20 000 vies sauvées en Côte d’Ivoire

Publié le 14 septembre 2009 | Modifié le 31 mars 2016

Vaccination, promotion de l’hygiène, moustiquaires… Le taux de mortalité infantile a baissé en Côte d’Ivoire ces dernières années. Une victoire. Mais les efforts doivent se poursuivre.

Le taux de mortalité infantile mondial a baissé depuis 1990, passant de 90 décès pour 1 000 naissances vivantes à 65 en 2008. En Côte d’Ivoire, 150 enfants sur 1000 n’atteignaient pas leurs 5 ans en 1990. Contre 127 aujourd’hui. Chaque année, 20 000 enfants ivoiriens sont donc sauvés.
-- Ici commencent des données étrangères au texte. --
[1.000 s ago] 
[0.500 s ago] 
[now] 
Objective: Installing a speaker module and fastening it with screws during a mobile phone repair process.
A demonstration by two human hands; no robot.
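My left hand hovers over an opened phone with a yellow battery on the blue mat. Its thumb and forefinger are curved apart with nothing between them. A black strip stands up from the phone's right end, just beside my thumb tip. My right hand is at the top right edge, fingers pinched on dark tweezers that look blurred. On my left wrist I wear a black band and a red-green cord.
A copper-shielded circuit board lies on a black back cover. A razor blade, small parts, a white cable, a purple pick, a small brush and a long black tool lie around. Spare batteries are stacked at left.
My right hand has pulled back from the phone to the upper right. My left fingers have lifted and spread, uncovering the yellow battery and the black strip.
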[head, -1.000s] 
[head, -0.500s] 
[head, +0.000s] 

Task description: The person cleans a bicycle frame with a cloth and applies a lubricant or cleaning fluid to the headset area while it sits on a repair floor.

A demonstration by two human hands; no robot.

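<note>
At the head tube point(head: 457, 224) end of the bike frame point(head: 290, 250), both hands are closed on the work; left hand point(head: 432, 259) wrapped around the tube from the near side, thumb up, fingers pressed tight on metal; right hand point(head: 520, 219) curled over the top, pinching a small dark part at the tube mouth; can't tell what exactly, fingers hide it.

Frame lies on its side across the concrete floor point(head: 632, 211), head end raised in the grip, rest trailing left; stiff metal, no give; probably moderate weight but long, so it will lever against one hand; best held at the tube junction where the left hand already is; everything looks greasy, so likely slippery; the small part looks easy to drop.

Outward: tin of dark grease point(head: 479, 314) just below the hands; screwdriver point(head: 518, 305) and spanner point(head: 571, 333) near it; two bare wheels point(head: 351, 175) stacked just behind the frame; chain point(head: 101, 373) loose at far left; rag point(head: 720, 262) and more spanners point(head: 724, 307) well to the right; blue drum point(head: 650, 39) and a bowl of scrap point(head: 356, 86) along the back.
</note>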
Les enfants ivoiriens ne vivent pourtant pas dans un contexte stable et favorable. Le pays connaît des difficultés socio-économiques, aggravées par la crise mondiale. Mais le développement d’opérations peu coûteuses et à grande échelle a permis d’épargner un grand nombre d’enfants. Des interventions à haut impact et faciles à appliquer, comme la vaccination, la promotion du lavage de mains avec du savon et de l’allaitement maternel. Les communautés, les familles, les centres de soins ont aussi été encouragés dans le sens de l’utilisation de moustiquaires, du développement des consultations prénatales et de l’accompagnement des accouchements par un personnel formé. Des actions ont également été menées pour prévenir la transmission du virus du VIH/sida de la mère à l’enfant. «Toutefois, le pays ne saura atteindre l’Objectif du Millénaire pour le Développement  consistant à réduire de deux tiers le taux de mortalité des moins de 5 ans d’ici 2015, par rapport au chiffre de 1990, si des efforts supplémentaires ne sont pas entrepris » tempère Maarit Hirvonen, représentante de l’Unicef en Côte d’Ivoire.
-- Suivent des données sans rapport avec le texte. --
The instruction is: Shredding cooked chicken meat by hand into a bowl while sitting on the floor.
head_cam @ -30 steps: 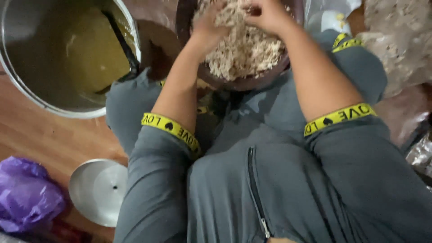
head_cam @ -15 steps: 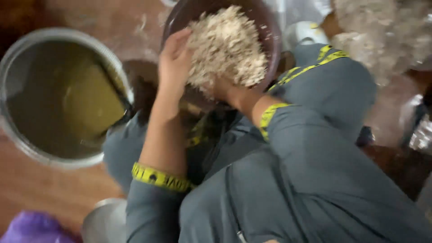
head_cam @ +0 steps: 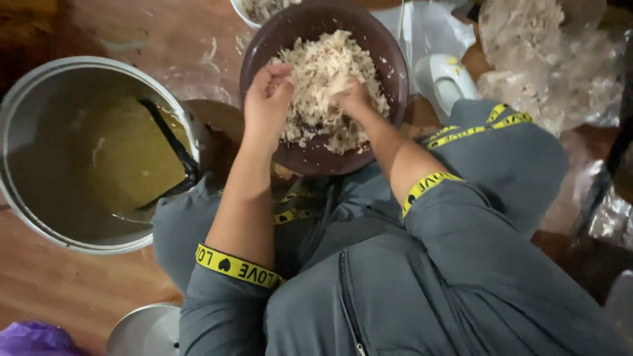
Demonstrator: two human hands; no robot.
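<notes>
A round, dark brown bowl (head_cam: 389, 72) with a smooth rim is resting against the person's lap and holding a loose mound of pale, stringy shredded food (head_cam: 326, 66). The left hand (head_cam: 267, 102) is lying on the left side of the mound, fingers curled loosely over the shreds. The right hand (head_cam: 353, 99) is pinching a small tuft of shreds between narrowed fingertips at the centre of the mound.

To the left, a large round metal pot (head_cam: 39, 72) is sitting on the wooden floor (head_cam: 59, 290), holding a murky yellow-green liquid with a dark handle (head_cam: 168, 142) leaning inside. A shiny metal lid (head_cam: 142, 333) is lying near the bottom edge, beside a purple plastic bag (head_cam: 33, 339). Crumpled clear plastic bags (head_cam: 541, 59) are lying at the upper right, with a white object (head_cam: 445, 79) just beside the bowl.

The grey sleeves with yellow bands are covering the bowl's near edge. A second bowl (head_cam: 254, 10) is being cut off by the top edge; its contents are hard to make out.
</notes>
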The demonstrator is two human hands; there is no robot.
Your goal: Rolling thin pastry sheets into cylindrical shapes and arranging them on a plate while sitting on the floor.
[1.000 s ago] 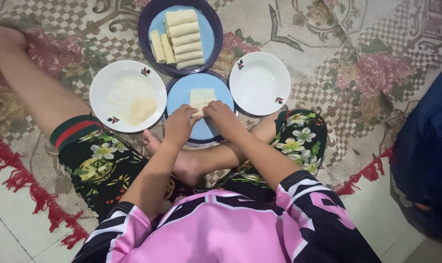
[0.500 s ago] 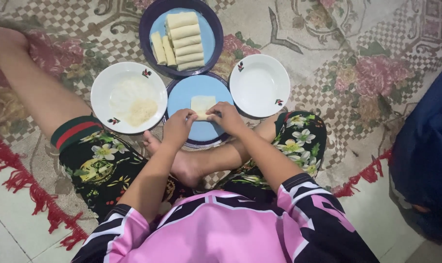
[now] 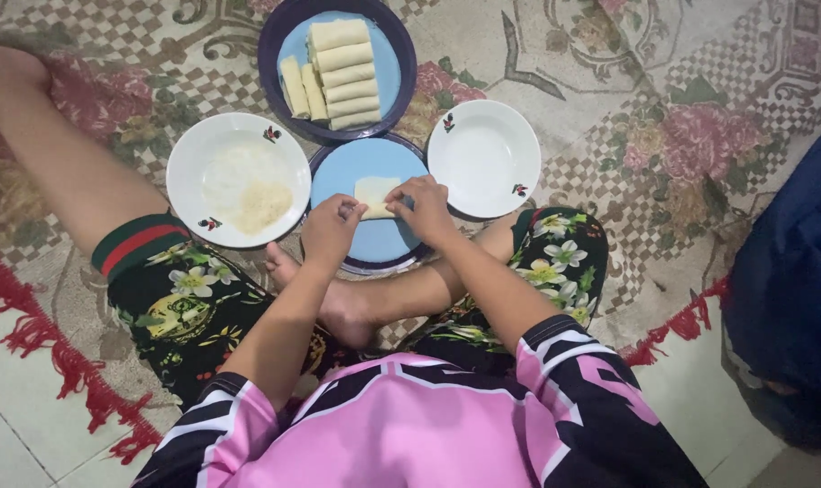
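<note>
A pale pastry wrapper lies partly folded on a blue plate in front of me. My left hand pinches its near left edge. My right hand presses on its right side, fingers curled over the fold. Both hands rest on the same piece. Beyond it, a dark-rimmed blue plate holds several finished pale rolls laid side by side.
A white bowl with a heap of crumbs sits to the left. To the right stands an empty white bowl. I sit cross-legged on a floral rug with a red fringe. A dark blue shape is at the right.
The view has shifted slightly. My hands have kept working the wrapper on the blue plate, folding it into a narrower shape; the other dishes have stayed put.
</note>
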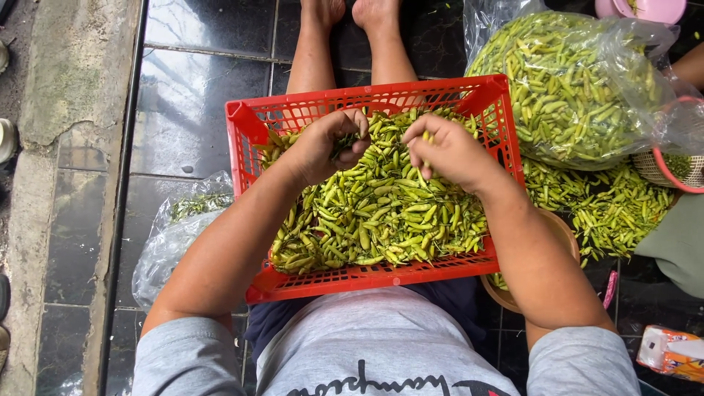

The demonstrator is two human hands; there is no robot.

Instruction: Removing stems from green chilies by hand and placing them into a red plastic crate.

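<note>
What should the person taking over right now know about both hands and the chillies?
Left hand: closed on a small bunch of stems over the red crate.
Right hand: pinching one green chilli above the pile.
Crate sits on the lap, full of green chillies. Stem scraps lie in the clear bag on the left.
Left: a large bag of chillies and a loose heap on the right.
</note>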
Malnutrition et sida comme toiles de fond

Le paludisme continue de tuer des enfants. Environ 40% des décès des moins de 5 ans ont cette maladie pour cause principale. Les maladies diarrhéiques comptent quant à elles pour 15% de la mortalité infantile. L’accès à l'eau potable reste en effet peu répandu en milieu rural. Une personne sur trois n’y a pas accès là-bas. Le système d'assainissement est parfois inexistant ou obsolète : en dehors des villes, trois personnes sur quatre ne disposent pas encore de latrines. Cela favorise le développement de maladies transmissibles.
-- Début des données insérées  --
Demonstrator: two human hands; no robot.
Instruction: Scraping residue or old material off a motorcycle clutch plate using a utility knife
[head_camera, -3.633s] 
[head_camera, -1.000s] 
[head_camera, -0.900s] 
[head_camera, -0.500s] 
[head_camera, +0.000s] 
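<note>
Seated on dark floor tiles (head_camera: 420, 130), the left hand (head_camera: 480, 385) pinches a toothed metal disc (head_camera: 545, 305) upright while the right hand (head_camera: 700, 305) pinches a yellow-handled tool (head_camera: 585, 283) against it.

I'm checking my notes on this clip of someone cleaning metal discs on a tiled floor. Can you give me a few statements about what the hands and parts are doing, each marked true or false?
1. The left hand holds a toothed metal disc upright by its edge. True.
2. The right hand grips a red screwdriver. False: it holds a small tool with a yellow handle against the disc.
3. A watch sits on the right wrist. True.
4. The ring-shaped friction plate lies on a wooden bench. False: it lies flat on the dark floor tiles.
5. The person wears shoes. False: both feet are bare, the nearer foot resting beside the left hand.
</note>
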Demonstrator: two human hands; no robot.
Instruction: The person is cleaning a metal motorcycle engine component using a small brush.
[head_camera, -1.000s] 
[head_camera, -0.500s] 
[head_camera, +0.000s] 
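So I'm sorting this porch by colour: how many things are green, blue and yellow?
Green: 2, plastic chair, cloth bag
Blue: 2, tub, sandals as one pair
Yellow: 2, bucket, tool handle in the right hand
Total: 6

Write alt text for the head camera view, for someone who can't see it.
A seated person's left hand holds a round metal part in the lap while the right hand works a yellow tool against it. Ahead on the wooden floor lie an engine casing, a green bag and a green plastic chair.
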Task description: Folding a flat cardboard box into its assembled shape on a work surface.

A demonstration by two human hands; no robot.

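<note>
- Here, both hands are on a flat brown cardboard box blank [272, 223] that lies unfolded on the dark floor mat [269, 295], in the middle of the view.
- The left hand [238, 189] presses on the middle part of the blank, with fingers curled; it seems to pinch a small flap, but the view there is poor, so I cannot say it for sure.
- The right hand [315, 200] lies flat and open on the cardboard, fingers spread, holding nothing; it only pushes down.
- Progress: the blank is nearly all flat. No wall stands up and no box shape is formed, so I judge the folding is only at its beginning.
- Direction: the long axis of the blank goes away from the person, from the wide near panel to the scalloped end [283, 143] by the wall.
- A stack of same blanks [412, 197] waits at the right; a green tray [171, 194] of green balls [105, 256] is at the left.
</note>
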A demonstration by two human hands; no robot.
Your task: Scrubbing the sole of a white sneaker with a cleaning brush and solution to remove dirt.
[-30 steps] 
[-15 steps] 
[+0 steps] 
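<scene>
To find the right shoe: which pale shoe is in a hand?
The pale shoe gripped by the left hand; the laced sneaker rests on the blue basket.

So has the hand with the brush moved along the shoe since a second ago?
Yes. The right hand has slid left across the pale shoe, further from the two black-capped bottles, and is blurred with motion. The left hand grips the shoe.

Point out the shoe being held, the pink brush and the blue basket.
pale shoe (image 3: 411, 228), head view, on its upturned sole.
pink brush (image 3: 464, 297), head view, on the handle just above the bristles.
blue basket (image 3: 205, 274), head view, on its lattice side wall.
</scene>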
Dans plus de la moitié des décès des moins de 5 ans, une cause sous-jacente : la malnutrition. Une enquête de 2008 montre qu’un enfant sur six souffre de malnutrition dans le nord du pays, contre un enfant sur 20 à Abidjan. Le VIH/sida se cache également derrière beaucoup de ces décès de jeunes Ivoiriens, le pays étant parmi les plus infectés de l’Afrique de l’ouest. Près de 5 personnes sur 100 sont touchées par ce virus en Côte d’Ivoire.